Work to complete — Below are records; reproduce exactly the lines from the one that has "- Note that" through the one that has "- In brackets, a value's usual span", ends included, and nothing more.

(Given information)

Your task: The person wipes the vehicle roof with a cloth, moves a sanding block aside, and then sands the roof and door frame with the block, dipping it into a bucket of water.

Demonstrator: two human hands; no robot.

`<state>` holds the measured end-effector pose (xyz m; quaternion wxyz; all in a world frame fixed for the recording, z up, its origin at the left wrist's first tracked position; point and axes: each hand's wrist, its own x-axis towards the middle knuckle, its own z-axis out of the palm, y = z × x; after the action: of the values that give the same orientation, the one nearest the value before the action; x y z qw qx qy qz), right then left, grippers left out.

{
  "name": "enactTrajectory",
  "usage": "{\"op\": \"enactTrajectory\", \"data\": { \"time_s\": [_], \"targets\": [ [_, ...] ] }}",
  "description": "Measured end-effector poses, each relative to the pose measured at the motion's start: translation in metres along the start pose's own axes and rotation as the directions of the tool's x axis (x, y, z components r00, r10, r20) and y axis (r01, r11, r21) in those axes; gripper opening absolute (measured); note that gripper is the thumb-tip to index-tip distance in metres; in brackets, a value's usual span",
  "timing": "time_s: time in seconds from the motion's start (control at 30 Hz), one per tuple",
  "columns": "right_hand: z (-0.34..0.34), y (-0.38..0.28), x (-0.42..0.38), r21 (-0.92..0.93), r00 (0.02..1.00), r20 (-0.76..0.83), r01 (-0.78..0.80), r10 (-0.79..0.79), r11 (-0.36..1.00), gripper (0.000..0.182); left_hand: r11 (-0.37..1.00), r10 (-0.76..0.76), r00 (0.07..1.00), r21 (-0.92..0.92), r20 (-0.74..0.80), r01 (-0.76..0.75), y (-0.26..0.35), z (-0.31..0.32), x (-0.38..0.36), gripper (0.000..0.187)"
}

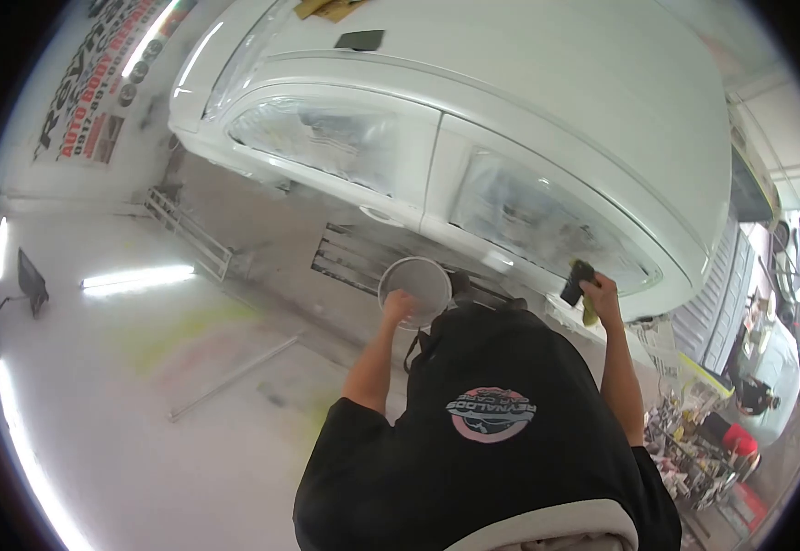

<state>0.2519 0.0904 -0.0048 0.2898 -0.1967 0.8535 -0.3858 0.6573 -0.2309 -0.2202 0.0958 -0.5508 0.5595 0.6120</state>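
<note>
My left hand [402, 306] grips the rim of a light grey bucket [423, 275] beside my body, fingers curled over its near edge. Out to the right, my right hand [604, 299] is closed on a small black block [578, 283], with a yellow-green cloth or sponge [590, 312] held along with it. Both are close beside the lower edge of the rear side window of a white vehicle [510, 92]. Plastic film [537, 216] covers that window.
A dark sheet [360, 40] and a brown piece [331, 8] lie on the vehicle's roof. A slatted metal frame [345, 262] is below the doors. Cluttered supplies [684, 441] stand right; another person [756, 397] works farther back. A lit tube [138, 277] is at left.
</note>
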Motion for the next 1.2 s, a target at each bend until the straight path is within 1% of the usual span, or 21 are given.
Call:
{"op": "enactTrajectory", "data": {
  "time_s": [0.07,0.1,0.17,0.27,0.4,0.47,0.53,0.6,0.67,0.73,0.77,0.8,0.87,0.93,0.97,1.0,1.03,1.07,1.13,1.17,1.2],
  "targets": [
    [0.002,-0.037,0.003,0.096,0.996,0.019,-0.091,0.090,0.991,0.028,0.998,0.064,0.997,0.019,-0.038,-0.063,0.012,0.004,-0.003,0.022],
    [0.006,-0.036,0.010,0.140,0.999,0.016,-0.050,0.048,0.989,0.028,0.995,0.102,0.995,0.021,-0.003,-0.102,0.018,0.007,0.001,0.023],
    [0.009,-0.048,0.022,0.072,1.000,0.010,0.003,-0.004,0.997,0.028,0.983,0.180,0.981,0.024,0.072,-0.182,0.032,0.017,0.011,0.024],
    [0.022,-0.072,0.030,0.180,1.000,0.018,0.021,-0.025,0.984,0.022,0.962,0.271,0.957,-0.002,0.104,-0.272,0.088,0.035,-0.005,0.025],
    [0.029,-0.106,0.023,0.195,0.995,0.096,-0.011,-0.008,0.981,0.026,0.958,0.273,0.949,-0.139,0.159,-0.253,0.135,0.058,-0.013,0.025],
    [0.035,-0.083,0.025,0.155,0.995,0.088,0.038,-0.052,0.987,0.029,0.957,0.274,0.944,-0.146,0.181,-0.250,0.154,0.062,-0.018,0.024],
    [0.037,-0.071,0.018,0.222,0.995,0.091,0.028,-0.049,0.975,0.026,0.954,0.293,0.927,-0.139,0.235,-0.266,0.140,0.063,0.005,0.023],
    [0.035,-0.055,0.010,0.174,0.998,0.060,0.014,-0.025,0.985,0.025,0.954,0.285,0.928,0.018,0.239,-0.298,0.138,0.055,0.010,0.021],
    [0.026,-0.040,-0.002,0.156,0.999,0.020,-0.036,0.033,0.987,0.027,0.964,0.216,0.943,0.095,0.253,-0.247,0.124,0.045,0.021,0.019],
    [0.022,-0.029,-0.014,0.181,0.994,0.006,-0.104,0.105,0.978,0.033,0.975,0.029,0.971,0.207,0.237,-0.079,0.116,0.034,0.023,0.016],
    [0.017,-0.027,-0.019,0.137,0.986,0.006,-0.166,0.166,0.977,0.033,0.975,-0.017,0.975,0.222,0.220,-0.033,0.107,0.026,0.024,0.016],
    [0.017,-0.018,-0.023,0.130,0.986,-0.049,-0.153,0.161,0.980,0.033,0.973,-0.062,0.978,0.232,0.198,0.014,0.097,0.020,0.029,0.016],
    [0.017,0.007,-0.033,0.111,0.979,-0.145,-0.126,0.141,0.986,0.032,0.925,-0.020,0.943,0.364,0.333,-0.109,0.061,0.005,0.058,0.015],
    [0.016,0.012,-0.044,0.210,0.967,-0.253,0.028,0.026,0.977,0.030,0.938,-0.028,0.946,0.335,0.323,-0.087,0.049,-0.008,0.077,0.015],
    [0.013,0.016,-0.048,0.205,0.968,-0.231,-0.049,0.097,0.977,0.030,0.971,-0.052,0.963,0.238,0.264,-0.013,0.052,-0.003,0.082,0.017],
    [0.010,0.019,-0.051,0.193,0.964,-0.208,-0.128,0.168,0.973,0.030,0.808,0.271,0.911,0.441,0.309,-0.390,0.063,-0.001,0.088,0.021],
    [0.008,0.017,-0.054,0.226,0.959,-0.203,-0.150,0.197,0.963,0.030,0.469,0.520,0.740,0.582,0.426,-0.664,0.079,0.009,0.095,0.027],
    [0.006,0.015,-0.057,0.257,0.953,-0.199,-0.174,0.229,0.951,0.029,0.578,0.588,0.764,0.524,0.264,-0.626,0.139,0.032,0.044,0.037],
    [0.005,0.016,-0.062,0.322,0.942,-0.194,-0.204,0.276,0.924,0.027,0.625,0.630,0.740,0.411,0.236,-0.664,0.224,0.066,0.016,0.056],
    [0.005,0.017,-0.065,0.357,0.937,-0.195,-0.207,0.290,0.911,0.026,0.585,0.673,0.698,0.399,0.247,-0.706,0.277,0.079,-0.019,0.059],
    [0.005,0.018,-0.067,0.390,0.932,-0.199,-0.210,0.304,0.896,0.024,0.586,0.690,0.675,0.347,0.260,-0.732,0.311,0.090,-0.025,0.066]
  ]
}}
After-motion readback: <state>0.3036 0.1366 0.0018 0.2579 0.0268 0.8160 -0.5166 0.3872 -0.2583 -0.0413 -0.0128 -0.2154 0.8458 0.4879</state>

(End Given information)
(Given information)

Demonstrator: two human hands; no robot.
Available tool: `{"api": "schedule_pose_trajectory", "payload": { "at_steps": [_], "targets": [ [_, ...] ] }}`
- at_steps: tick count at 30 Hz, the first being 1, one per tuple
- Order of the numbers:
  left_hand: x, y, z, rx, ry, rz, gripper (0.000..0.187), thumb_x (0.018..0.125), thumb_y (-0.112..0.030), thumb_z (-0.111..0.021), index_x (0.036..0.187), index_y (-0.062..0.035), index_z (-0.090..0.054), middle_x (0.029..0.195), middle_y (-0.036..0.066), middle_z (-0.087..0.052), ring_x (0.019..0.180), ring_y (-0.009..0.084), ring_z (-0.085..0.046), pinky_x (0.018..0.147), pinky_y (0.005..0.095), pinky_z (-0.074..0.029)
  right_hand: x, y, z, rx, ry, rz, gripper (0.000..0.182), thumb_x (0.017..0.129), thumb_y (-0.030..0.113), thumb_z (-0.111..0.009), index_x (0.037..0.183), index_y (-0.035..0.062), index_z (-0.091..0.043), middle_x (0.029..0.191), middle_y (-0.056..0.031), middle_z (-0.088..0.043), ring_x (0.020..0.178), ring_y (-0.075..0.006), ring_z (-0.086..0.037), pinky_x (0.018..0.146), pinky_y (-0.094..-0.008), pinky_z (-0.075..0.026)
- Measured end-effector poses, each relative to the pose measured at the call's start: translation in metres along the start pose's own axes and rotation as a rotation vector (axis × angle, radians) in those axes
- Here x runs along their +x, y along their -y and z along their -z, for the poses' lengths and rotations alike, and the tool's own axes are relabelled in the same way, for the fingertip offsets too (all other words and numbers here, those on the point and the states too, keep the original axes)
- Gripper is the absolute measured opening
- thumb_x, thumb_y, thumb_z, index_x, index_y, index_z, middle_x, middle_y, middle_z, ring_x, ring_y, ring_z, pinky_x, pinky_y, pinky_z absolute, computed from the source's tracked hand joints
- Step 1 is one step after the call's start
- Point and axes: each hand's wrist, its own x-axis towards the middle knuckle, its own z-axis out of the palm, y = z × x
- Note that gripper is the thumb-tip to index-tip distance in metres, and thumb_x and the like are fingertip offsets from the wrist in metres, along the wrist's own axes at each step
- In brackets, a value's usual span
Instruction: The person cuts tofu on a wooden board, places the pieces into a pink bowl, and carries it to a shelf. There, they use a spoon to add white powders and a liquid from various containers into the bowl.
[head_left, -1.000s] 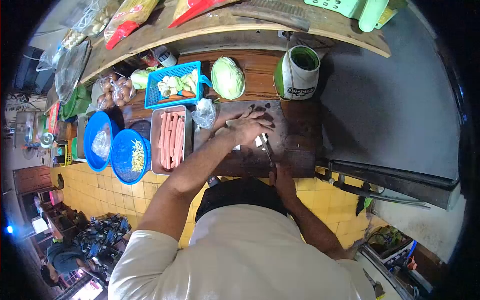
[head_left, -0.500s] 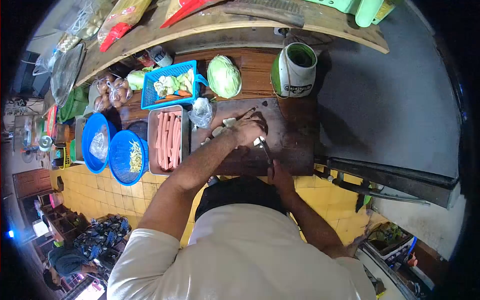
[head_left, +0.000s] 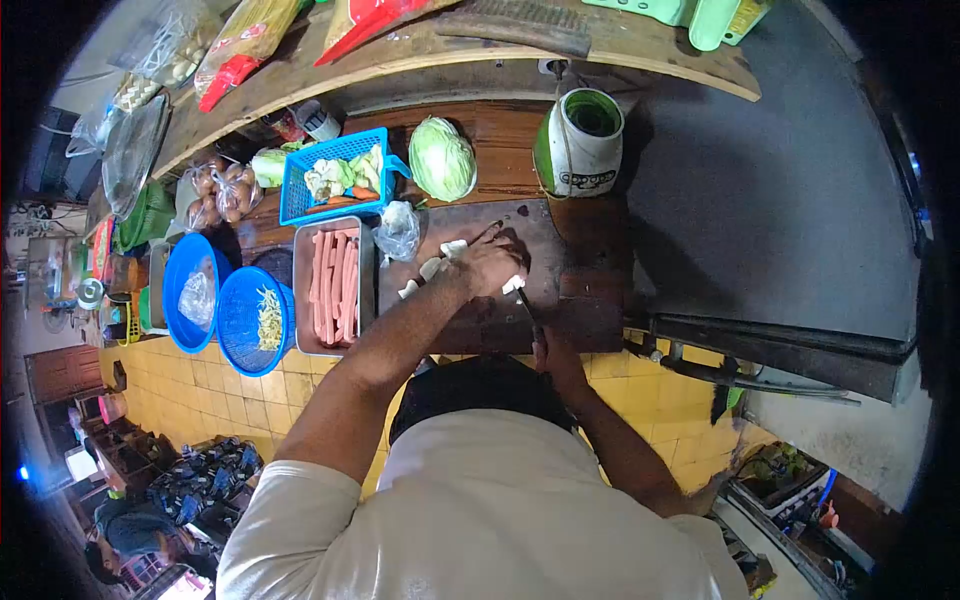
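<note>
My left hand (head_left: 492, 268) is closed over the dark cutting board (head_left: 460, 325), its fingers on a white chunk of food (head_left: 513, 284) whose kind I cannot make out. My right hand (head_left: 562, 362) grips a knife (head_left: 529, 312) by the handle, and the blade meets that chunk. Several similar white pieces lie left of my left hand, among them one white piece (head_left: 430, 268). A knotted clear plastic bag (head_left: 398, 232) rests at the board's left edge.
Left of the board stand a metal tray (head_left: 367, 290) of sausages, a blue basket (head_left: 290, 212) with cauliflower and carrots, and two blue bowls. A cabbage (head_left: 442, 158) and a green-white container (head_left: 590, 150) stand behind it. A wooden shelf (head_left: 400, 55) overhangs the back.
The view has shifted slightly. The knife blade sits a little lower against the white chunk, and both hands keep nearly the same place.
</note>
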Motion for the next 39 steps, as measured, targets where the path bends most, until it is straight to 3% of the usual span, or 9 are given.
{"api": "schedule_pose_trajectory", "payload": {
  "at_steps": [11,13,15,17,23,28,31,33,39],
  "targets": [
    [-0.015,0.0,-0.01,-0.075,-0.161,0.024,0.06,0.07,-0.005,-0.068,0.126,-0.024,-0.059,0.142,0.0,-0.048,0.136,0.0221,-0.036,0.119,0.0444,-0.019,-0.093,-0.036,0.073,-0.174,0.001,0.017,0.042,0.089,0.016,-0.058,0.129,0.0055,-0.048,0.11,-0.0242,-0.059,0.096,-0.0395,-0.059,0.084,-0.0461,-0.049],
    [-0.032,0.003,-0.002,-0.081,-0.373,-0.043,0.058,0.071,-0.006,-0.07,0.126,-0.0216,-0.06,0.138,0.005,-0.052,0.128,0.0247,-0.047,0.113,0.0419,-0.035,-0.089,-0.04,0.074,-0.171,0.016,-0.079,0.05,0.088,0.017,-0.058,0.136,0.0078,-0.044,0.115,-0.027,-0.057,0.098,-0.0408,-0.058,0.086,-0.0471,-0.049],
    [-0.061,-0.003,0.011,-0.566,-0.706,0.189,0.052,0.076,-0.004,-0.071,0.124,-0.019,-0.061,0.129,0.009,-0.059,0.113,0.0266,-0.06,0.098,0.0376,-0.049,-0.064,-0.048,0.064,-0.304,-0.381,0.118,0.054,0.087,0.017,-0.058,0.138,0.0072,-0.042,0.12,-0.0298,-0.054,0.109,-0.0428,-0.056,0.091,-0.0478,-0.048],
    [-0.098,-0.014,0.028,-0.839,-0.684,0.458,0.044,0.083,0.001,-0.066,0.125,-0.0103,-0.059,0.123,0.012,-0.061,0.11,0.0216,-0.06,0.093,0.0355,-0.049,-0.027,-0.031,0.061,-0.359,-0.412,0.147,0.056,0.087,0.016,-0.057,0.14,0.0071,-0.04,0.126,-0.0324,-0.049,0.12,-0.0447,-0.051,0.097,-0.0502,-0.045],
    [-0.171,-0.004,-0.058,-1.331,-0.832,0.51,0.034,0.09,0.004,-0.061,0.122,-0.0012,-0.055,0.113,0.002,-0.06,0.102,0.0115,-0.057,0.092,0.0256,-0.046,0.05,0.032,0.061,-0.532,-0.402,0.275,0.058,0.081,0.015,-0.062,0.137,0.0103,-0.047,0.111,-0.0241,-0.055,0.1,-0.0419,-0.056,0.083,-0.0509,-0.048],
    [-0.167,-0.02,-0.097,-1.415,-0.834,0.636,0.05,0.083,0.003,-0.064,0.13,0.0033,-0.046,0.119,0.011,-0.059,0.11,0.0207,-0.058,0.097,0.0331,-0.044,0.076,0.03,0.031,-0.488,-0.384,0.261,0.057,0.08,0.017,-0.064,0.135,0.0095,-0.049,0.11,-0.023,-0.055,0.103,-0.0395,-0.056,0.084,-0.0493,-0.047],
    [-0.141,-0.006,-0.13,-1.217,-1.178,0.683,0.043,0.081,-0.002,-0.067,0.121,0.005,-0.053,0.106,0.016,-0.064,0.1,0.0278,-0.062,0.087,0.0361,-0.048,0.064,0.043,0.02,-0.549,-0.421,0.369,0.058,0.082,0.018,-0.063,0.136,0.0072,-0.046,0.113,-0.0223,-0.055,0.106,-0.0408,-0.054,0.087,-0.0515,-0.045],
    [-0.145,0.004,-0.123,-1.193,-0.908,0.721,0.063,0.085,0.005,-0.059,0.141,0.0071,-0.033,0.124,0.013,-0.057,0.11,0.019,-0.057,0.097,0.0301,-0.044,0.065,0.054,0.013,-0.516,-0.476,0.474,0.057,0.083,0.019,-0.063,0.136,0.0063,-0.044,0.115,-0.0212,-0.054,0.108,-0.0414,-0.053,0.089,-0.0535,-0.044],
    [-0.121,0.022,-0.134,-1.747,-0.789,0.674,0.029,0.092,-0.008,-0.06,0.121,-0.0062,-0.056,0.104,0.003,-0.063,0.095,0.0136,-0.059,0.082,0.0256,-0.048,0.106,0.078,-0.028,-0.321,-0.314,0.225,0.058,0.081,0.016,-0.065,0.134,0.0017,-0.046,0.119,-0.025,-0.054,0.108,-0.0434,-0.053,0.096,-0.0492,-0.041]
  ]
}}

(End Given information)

Written solution —
- Note that gripper is the thumb-tip to index-tip distance in metres, and thumb_x and the like are fingertip offsets from the wrist in metres, along the wrist's own axes at each step
- In brackets, a value's usual span

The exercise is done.